- _Instructions for the task_
Look below for the line that contains "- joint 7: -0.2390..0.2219", then copy it and each following line exactly, through and including the line that contains "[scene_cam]".
START Supplied information
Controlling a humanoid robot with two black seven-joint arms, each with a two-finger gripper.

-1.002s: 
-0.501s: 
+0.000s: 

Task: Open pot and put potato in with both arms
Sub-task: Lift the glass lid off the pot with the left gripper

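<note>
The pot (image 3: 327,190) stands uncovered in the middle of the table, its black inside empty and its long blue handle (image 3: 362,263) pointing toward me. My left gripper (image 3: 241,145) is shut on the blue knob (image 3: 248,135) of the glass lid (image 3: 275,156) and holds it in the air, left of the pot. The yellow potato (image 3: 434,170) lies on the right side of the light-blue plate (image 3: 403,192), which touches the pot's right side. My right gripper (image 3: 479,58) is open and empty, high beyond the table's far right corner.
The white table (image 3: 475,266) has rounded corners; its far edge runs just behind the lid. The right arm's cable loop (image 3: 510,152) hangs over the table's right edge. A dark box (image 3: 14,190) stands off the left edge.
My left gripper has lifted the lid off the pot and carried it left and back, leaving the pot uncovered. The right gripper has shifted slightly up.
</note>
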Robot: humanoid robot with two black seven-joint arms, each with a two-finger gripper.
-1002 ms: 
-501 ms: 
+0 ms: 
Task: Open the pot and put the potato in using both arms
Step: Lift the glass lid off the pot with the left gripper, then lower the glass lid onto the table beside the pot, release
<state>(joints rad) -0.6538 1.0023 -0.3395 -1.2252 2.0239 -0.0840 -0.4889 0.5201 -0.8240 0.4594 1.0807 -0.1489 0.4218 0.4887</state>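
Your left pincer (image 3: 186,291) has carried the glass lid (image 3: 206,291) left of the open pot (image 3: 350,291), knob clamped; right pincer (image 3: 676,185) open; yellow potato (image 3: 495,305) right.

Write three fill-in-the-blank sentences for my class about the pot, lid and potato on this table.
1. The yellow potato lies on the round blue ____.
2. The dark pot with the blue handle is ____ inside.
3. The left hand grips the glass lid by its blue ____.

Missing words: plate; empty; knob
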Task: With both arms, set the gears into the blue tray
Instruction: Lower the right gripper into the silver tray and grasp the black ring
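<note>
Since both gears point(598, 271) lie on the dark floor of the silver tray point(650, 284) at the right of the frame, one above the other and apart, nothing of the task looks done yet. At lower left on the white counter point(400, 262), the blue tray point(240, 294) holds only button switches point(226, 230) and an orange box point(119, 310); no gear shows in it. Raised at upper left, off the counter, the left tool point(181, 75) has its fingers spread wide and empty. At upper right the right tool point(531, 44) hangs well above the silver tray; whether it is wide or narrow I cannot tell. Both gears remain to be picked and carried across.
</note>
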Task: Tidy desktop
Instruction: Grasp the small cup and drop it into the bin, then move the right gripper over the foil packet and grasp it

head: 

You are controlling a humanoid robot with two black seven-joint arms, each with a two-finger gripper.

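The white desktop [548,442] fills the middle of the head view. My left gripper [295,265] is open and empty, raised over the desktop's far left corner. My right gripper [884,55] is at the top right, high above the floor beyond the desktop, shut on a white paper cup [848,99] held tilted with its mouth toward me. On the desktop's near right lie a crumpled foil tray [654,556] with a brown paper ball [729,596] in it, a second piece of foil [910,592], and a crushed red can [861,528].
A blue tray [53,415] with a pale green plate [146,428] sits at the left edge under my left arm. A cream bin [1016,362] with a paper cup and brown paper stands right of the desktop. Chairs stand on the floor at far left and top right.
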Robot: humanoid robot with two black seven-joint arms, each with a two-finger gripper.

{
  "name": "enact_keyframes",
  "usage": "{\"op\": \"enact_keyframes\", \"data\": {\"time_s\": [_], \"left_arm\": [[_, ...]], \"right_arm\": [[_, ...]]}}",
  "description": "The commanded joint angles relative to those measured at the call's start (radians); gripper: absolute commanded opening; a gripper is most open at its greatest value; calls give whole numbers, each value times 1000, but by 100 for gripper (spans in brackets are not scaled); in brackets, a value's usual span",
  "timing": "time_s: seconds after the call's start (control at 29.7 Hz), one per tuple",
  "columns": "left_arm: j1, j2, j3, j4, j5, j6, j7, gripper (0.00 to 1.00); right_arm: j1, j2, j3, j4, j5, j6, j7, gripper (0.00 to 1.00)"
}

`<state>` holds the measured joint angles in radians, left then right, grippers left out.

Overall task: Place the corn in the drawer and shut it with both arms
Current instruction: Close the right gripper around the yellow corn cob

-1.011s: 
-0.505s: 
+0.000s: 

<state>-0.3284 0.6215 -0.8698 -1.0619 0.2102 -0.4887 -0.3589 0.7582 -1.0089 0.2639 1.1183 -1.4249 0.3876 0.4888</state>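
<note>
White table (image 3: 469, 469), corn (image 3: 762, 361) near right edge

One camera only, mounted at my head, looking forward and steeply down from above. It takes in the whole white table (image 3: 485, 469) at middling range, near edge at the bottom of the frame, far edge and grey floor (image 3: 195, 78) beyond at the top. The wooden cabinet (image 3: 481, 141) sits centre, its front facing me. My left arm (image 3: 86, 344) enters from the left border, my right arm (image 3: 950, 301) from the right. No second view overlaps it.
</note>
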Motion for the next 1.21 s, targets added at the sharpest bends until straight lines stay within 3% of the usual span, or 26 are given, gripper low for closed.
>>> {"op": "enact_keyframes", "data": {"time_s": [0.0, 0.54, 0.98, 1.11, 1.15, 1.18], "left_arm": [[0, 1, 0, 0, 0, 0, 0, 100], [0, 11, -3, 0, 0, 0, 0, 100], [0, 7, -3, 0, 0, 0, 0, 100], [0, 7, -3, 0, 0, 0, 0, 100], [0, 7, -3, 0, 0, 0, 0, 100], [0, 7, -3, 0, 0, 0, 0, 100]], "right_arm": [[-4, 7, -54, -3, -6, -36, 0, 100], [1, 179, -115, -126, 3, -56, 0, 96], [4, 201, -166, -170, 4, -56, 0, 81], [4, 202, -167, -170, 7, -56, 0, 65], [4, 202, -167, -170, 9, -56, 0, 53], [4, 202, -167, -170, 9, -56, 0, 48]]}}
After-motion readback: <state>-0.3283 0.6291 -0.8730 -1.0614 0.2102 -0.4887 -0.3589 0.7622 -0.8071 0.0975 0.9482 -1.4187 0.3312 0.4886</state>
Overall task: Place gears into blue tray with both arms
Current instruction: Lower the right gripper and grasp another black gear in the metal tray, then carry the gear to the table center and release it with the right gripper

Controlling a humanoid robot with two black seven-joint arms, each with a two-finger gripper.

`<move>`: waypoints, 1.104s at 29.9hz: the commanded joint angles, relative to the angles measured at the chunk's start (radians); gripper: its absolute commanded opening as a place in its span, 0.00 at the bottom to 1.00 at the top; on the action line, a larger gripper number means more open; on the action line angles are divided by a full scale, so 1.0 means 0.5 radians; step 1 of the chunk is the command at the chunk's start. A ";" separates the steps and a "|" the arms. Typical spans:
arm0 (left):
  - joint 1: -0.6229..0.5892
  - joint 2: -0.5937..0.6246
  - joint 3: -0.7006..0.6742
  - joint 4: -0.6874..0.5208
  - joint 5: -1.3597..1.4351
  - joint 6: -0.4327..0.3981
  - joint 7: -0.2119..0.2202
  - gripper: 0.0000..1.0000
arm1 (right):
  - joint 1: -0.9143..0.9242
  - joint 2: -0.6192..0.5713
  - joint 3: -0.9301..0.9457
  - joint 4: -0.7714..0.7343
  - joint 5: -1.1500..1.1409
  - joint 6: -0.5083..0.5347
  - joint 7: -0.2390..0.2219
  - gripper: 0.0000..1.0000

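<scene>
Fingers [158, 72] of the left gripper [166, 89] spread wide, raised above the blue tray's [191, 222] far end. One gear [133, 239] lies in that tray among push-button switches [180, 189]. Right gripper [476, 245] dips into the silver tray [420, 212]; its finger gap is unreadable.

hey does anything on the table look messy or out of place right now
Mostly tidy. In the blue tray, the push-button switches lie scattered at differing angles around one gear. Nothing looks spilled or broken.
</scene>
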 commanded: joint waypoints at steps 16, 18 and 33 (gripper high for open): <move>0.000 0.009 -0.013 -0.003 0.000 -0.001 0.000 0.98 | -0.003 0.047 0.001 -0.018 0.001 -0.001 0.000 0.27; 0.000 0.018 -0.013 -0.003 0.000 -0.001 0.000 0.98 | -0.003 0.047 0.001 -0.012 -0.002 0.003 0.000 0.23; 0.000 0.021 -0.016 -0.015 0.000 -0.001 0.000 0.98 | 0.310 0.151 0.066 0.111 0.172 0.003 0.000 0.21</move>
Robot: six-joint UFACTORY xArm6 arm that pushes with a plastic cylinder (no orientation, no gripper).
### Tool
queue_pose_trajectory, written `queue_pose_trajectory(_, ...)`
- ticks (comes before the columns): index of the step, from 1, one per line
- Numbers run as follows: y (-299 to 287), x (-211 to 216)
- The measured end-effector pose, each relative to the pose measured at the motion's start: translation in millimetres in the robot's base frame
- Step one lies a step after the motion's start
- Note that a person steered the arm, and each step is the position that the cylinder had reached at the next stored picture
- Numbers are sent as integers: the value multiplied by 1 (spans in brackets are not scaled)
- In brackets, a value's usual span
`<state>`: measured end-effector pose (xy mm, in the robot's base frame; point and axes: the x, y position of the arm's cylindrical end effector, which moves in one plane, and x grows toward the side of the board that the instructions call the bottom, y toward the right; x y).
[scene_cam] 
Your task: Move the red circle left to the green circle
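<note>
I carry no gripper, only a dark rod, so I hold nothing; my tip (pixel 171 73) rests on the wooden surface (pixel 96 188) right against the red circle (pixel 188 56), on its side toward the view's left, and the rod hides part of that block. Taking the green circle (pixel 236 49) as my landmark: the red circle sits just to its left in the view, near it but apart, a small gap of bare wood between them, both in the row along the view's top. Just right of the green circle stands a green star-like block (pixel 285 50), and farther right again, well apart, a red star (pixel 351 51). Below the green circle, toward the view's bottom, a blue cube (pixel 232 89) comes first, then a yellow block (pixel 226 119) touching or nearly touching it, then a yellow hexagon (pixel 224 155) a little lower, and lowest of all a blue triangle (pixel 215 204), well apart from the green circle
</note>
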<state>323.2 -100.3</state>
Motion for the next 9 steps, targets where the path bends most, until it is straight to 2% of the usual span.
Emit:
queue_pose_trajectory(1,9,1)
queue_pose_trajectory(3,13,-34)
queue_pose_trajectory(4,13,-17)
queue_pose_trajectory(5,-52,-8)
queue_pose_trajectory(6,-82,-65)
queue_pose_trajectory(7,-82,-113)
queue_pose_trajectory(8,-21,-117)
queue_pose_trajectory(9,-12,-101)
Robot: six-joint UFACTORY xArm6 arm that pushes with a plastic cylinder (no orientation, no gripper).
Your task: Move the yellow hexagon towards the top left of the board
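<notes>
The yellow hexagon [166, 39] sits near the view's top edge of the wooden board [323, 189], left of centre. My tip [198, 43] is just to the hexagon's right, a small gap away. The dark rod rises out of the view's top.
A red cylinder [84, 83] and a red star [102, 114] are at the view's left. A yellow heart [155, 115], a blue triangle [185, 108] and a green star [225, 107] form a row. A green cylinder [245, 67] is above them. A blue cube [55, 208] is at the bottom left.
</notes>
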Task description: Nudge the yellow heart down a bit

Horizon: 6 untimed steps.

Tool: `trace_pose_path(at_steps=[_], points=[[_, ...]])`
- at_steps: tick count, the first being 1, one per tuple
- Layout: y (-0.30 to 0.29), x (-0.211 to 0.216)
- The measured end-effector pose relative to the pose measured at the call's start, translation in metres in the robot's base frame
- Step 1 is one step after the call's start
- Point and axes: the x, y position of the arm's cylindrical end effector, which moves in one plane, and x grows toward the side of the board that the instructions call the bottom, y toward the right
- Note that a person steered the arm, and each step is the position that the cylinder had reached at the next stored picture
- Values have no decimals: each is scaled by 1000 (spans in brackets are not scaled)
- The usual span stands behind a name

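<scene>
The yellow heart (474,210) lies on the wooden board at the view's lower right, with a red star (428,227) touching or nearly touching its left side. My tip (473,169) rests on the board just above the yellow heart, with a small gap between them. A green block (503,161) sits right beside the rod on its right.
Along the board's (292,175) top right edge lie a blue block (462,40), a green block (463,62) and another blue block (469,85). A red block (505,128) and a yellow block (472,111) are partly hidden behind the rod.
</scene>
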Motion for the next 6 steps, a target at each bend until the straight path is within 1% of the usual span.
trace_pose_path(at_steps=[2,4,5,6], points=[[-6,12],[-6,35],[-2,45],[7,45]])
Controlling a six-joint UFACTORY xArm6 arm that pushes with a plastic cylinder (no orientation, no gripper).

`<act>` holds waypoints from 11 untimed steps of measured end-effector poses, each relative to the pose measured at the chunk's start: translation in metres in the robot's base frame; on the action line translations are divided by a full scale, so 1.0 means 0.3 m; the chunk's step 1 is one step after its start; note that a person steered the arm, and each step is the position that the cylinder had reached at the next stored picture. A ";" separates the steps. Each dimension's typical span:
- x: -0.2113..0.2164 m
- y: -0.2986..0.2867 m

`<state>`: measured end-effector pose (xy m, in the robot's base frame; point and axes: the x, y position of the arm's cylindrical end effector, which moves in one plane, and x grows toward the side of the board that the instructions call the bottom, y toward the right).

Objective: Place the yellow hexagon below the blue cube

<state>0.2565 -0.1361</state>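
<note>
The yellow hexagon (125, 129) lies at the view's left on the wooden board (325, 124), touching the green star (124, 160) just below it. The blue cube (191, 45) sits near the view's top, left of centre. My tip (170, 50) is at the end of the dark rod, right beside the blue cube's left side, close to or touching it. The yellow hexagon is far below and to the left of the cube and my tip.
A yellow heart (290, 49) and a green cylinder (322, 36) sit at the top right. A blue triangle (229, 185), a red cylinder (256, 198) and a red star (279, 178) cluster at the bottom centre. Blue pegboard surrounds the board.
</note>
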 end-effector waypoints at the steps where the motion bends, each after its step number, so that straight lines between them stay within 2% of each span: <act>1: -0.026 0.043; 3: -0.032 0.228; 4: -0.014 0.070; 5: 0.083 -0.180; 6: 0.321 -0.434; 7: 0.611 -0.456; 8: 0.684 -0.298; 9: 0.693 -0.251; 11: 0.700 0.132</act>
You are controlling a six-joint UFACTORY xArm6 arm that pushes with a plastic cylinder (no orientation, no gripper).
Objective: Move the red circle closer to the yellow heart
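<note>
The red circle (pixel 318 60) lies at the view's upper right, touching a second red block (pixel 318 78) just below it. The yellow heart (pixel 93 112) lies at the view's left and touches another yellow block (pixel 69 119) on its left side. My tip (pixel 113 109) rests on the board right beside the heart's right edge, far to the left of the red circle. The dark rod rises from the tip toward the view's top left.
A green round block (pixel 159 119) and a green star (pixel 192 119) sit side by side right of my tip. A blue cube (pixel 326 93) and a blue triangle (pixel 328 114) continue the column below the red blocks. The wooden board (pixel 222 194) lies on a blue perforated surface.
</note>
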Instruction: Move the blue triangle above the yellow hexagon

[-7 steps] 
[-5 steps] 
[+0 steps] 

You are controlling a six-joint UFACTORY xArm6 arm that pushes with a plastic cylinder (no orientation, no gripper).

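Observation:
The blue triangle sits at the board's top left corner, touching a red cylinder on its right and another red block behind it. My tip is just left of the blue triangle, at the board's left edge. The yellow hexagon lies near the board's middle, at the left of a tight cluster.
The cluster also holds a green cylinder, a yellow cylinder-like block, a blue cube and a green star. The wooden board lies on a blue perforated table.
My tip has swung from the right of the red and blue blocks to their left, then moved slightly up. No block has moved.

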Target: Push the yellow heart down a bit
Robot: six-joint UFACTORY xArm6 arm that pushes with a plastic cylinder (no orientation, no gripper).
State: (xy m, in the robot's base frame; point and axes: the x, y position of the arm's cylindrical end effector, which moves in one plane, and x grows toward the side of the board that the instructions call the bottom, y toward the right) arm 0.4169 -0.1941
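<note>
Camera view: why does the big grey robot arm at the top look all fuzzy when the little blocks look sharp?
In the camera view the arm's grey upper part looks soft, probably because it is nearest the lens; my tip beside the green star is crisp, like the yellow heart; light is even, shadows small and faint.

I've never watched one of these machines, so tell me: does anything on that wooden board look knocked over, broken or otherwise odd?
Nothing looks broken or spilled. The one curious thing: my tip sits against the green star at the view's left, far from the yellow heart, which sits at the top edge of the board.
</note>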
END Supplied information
- _Expected output_
  - joint 7: -0.2390..0.2219
  - gripper: 0.0000..1.0000

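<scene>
Fingers [158, 72] of the left gripper [166, 89] spread wide, raised above the blue tray's [191, 222] far end. One gear [133, 239] lies in that tray among push-button switches [180, 189]. Right gripper [476, 245] dips into the silver tray [420, 212]; its finger gap is unreadable.

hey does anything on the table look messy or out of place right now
Mostly tidy. In the blue tray, the push-button switches lie scattered at differing angles around one gear. Nothing looks spilled or broken.
</scene>
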 commanded: joint waypoints at steps 16, 18 and 33 (gripper high for open): <move>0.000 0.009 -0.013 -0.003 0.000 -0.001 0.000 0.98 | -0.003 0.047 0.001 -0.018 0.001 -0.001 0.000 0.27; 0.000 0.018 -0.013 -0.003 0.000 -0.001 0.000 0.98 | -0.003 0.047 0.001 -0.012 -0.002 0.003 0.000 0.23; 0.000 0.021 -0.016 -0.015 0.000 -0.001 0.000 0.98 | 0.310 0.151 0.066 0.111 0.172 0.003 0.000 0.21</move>
Robot: six-joint UFACTORY xArm6 arm that pushes with a plastic cylinder (no orientation, no gripper).
### Tool
queue_pose_trajectory, written `queue_pose_trajectory(_, ...)`
- ticks (comes before the columns): index of the step, from 1, one per line
- Numbers run as follows: y (-299 to 287), x (-211 to 216)
- The measured end-effector pose, each relative to the pose measured at the motion's start: translation in millimetres in the robot's base frame
- Step one lies a step after the motion's start
- Note that a person steered the arm, and each step is the position that the cylinder had reached at the next stored picture
- Numbers are sent as integers: the value multiplied by 1 (spans in brackets are not scaled)
- In brackets, a value's usual span
`<state>`: measured end-effector pose (xy mm, in the robot's base frame; point and axes: the x, y position of the arm's cylindrical end effector, which moves in one plane, and x grows toward the side of the board that the instructions call the bottom, y toward the right; x y).
[scene_cam] 

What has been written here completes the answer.